For your consideration: Secondary Architectures in Fedora

David Woodhouse dwmw2 at infradead.org
Tue Jun 12 21:51:06 UTC 2007


On Tue, 2007-06-12 at 15:57 -0400, Christopher Blizzard wrote:
> I've been talking to people on and off about this and I think you're
> statement elsewhere in this thread hit it right on the nose: it's good
> to have a nice mix of 32 and 64 bit as well as LE and BE systems.  So I
> think it's important that PPC be a primary arch and package maintainers
> are responsible to make sure that it works before any builds are pushed
> out to the repos.

Yes, it certainly makes a lot of sense. Including something with
signed-char and something with unsigned-char is good, too.

> PPC is the fastest canary in the cage, if you will. :)

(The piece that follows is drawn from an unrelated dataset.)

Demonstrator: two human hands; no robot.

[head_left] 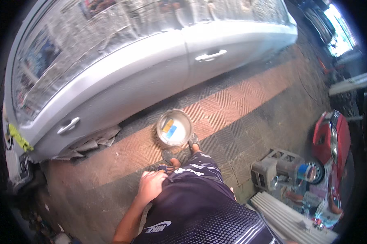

Having looked over the FE-ExcludeArch-ppc tracker, I think 'canary' is a
good word. When it falls over, you really don't want to ignore it.

If you ignore the trivial 'Needs Porting' bugs and the 'IBM made us
break it' bugs (caused by stuff like 128-bit long double and 64KiB pages
on PPC64), and look at the remaining cases where the package _used_ to
build and then suddenly failed.... you find that a _significant_
proportion of them are actually _generic_ problems where PPC just
happened to fall over first, rather than really being a PPC-specific
problem. In fact, it may even be the majority. Examples...

Bug 201739: Macaulay2: ppc build hangs, never finishes
 - showed up a generic 32-on-64 kernel bug affecting x86_64 too (220892)

Bug 193727: Build on ppc fails some tests during the %check phase
 - timing-related differences causing 'make check' to fail
 - a harder failure caused by aliasing, not arch-specific.

Bug 189160: internal compiler error: in get_callee_fndecl, at tree.c:5846
 - compiler bug not arch-specific, I believe. GCC PR #27134?

When a package _used_ to build but no longer does, that is _often_ an
indication of a generic problem rather than an arch-specific problem --
which is why I think 'canary' was such a good choice of word on your
part. It really shouldn't go uninvestigated.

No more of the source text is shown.